We just may not understand what it is, and they may not be able to communicate it.

Regardless, we need to be prepared just in case this happens.


Some tips:

1. Install alarms and locks as needed. Consider technology that will alert you that your loved ones are up and about before they leave the home, like simple door alarms, audio and video monitors, floor mat or seat pad alarms, extra door locks that are difficult for them to open (ensure you can exit in an emergency situation, though) or programmable digital door locks. Share the code only with those you trust to access the home. You can even program the locks so certain people can come in only during certain hours.

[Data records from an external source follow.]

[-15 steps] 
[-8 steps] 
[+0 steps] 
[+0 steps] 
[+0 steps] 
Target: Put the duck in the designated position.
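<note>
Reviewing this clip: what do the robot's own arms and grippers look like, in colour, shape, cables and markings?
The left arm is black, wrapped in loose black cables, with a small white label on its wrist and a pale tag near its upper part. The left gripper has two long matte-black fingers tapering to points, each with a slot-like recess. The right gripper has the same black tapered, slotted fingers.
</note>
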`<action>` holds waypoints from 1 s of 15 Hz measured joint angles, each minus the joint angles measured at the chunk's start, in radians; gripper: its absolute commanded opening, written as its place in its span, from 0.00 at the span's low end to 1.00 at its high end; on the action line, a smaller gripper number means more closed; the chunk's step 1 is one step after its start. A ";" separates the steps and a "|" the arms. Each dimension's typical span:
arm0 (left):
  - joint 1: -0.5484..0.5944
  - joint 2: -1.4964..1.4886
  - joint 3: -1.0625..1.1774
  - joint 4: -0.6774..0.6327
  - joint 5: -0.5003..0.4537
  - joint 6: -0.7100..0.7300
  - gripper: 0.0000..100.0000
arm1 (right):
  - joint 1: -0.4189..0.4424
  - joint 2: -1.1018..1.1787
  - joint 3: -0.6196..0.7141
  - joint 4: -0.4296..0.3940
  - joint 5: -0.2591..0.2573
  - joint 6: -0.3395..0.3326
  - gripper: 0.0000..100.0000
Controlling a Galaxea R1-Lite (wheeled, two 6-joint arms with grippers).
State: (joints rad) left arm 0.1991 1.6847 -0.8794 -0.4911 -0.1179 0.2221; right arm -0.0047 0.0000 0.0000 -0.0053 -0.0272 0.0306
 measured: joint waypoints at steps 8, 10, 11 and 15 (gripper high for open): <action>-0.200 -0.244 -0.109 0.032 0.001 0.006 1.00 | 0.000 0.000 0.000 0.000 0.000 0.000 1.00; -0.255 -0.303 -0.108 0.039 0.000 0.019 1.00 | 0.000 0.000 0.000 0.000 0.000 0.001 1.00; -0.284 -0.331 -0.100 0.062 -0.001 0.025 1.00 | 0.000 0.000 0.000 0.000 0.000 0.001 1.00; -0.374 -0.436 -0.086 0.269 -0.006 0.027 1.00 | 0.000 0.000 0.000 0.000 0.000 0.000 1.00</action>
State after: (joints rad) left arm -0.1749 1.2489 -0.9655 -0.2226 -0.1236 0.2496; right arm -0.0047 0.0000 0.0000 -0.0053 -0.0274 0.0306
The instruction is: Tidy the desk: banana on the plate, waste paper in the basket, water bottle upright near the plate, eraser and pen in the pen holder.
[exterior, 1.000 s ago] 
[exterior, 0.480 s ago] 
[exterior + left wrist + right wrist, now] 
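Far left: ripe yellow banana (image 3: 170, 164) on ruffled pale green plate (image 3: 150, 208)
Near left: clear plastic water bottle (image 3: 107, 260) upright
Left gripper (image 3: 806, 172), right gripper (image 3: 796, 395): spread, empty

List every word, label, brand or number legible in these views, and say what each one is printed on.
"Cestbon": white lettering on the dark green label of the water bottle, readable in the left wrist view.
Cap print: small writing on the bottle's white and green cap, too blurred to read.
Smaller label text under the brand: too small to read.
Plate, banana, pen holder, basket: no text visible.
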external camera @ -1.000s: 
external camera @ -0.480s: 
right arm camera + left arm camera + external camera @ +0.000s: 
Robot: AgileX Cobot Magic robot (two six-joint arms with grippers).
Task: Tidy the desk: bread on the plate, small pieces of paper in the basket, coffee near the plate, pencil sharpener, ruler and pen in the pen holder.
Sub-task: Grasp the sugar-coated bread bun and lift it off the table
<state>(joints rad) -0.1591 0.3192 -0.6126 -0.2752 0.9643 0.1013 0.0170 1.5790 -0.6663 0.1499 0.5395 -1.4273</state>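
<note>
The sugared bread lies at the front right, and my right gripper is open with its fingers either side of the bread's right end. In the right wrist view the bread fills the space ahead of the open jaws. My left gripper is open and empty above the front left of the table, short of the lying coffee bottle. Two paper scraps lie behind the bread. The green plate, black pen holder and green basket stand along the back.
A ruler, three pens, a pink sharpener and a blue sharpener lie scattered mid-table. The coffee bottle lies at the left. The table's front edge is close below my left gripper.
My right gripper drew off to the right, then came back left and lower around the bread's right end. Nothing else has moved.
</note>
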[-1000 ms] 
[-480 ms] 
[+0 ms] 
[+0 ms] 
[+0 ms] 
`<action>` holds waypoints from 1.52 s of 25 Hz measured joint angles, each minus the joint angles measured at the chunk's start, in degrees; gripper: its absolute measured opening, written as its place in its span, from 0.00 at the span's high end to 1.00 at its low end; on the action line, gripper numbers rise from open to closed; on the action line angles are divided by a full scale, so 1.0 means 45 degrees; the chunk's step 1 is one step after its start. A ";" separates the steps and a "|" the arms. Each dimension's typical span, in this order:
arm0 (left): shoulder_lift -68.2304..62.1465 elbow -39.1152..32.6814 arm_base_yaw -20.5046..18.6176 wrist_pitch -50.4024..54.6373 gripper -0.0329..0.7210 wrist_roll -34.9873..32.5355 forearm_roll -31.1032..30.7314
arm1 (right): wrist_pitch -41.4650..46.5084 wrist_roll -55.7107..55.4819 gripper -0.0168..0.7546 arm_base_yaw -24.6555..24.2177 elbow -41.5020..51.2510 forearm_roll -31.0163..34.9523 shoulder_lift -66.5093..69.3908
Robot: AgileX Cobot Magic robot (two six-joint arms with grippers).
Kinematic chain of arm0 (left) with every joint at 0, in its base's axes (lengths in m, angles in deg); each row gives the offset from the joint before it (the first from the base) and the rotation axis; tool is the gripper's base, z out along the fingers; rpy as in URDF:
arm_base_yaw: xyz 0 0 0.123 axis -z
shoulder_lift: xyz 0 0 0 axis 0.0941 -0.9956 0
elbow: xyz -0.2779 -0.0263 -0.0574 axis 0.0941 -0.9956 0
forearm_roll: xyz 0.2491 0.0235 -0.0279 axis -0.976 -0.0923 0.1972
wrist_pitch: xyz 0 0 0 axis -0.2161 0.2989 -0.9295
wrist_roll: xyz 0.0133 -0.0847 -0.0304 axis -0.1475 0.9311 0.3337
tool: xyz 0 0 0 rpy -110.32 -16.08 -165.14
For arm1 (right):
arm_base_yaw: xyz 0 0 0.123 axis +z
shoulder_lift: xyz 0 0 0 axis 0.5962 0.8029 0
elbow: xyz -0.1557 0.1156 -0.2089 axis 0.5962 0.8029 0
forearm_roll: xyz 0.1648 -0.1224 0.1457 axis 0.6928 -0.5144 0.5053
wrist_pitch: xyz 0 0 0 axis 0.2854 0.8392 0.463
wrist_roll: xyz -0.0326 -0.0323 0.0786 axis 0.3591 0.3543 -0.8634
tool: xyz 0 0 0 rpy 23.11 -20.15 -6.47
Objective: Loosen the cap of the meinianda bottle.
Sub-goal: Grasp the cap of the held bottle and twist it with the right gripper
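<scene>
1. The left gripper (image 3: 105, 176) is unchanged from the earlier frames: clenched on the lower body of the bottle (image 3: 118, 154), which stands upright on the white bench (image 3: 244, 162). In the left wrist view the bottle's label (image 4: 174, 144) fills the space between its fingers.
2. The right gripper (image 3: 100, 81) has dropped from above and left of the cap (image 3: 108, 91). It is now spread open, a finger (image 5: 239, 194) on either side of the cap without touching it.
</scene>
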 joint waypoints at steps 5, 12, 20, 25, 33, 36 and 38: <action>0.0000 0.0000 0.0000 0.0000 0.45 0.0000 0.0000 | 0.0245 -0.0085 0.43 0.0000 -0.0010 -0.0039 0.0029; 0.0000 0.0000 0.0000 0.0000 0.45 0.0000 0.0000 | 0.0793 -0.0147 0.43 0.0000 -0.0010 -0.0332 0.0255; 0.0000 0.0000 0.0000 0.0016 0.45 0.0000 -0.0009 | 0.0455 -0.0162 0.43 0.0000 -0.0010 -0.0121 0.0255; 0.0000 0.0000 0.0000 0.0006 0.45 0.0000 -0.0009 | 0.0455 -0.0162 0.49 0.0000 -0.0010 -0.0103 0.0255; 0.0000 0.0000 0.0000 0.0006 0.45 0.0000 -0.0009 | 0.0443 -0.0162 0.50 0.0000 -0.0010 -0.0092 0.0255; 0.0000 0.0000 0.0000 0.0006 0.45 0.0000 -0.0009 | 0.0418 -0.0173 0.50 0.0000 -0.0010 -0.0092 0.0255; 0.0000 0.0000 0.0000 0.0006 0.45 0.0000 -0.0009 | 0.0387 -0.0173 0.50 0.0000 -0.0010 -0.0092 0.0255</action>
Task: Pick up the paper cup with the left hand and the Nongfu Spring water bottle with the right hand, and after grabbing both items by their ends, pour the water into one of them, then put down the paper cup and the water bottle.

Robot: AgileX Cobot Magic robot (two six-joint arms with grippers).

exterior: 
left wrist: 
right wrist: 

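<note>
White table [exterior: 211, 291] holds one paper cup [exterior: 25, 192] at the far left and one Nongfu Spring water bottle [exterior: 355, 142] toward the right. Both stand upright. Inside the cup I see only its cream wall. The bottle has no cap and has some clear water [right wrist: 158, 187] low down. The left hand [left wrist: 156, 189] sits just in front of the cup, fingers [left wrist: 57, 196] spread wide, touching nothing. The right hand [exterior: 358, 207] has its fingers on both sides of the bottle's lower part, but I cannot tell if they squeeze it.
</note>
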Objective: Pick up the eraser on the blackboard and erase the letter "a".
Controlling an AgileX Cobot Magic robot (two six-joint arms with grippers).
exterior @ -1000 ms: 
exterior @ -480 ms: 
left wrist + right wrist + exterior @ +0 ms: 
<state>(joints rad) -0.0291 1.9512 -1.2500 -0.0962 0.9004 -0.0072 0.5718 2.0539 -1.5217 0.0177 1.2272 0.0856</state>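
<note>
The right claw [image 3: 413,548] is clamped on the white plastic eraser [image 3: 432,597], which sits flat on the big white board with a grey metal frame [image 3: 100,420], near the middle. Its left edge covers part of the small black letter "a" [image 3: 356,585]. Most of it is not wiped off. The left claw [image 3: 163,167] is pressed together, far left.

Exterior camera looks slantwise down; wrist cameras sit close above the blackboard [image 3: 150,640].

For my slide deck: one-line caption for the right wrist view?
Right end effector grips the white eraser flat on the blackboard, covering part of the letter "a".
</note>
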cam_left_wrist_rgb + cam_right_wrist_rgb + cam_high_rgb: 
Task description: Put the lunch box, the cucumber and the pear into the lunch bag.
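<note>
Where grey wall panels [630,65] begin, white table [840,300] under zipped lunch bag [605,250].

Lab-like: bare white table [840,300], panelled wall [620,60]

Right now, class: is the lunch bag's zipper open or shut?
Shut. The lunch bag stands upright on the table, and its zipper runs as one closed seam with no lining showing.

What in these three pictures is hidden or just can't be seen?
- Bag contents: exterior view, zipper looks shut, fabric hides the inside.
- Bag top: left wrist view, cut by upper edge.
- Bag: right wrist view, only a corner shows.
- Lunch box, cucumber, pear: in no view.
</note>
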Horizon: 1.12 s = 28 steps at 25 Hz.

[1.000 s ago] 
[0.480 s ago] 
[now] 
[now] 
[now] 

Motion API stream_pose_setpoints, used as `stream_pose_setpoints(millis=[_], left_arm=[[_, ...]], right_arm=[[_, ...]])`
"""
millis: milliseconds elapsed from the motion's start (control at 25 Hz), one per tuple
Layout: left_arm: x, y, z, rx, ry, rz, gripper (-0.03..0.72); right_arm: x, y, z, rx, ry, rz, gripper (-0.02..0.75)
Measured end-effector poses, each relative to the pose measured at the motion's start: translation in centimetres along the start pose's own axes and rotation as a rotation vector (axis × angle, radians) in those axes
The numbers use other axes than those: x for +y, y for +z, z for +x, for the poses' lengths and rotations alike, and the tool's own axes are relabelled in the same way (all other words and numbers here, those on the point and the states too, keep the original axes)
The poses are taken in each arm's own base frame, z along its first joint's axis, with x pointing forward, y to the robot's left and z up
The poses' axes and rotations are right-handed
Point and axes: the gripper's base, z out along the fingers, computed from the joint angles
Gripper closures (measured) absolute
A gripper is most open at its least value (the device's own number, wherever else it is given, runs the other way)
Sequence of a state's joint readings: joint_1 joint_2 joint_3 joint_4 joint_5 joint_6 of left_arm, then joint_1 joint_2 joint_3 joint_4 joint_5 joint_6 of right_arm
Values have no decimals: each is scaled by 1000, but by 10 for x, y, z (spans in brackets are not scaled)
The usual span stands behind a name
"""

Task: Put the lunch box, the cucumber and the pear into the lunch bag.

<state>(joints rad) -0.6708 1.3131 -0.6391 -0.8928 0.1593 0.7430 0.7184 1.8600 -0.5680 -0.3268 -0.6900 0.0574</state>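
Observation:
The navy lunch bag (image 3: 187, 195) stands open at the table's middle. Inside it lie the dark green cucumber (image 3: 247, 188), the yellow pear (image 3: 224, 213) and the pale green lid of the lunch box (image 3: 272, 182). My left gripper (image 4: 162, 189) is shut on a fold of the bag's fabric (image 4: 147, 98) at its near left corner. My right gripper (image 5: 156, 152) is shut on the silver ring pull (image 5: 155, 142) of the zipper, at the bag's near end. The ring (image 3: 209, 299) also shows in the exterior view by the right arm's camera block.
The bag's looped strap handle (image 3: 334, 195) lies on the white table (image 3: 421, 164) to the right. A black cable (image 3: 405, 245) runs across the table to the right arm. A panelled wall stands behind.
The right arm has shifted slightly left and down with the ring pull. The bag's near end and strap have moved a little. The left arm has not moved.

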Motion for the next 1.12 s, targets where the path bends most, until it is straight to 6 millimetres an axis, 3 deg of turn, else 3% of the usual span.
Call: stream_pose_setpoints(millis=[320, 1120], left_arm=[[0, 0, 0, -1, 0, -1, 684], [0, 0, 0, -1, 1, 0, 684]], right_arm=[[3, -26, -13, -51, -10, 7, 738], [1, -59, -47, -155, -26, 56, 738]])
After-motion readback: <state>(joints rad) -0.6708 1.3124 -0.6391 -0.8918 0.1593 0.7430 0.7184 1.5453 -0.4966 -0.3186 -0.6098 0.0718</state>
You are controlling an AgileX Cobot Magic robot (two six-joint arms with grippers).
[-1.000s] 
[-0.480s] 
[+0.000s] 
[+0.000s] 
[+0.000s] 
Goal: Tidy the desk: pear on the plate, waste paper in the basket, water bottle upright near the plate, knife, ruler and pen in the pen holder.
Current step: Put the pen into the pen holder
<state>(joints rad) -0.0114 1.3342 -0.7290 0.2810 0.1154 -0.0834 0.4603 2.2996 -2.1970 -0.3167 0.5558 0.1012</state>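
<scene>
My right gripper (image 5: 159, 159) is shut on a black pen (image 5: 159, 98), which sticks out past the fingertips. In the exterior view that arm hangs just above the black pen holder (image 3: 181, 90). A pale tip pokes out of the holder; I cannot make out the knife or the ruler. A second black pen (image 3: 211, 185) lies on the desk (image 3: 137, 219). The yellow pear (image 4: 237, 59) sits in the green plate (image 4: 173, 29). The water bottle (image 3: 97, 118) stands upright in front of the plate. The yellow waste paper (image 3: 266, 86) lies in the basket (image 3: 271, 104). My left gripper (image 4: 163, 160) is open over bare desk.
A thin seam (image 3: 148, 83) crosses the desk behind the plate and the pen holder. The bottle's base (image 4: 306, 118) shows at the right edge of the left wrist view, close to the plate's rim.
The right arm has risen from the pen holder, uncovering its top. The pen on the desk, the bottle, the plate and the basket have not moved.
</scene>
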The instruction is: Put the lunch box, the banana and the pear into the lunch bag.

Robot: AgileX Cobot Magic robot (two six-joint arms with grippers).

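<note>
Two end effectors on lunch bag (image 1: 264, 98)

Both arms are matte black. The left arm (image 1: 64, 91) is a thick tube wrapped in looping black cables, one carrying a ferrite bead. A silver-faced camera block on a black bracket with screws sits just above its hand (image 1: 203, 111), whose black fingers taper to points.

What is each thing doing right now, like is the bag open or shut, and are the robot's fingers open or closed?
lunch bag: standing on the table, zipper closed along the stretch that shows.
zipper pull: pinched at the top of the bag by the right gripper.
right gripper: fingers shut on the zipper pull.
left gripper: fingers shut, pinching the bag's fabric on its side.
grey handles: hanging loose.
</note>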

2. Make sure they can be identified. Be sure your loved ones have some form of identification on them, and keep in mind they may take off certain items of clothing or lose their wallets. Multiple forms of identification, emergency contact numbers and disclosure of their medical diagnosis of dementia are a good idea, including an ID bracelet or pendant, identification inside their clothing and in their wallet.

3. Use GPS tracking. If your loved one has a cellphone, ensure there is a GPS tracking system installed that you can access if you can't find them or you need to track their progress when they travel alone. You can also attach GPS trackers to clothing, keys, wallet, car or just about anywhere. If they wear a personal emergency response system (PERS or emergency medical alert), consider one that has GPS capability anywhere — not just in the home — so they can be tracked wherever they go if they become lost.

4. Pay attention to exits and safety hazards in the yard and garage. People who have dementia and visual/perceptual impairments may walk into glass doors, so place stickers on them. Fence in and add locked gates to the yard and, separately, the swimming pool. Monitor safety of pathways and steps, including for rain, snow and ice; ensure adequate lighting. If the grill is a concern, lock the cover and access to gas tanks and all fire starters. Check the garage for safety hazards like gasoline, tools or ladders, and block access if they pose a danger for your loved ones.

5. Assess whether driving is safe. Many people drive for a while after a dementia diagnosis. If your loved ones are still driving, be sure to constantly monitor their judgment, safety and driving skills. Talk with their doctor and check out AARP's We Need to Talk online seminar about discussing hanging up the keys with loved ones.

Be mindful that your loved ones know that when they stop driving their independence is threatened. They may fear isolation, so be sure to have alternative transportation options available. Some caregivers have to hide the car keys or remove the car from the home to prevent their loved ones from driving.

6. Note any access to bicycles, lawn mowers, tractors, golf carts. Keep in mind your loved ones might decide it's a good idea to ride one of these vehicles (especially if they are no longer driving), so be sure to monitor their ability to use them safely and block access if they can't.

Remember that abilities and needs can vary greatly among individuals with dementia, and safety concerns can change as the disease progresses. You'll want to continually assess your loved ones' risk for getting lost or injured if they leave the home, and do whatever you can to minimize the chance that they'll put themselves in danger. 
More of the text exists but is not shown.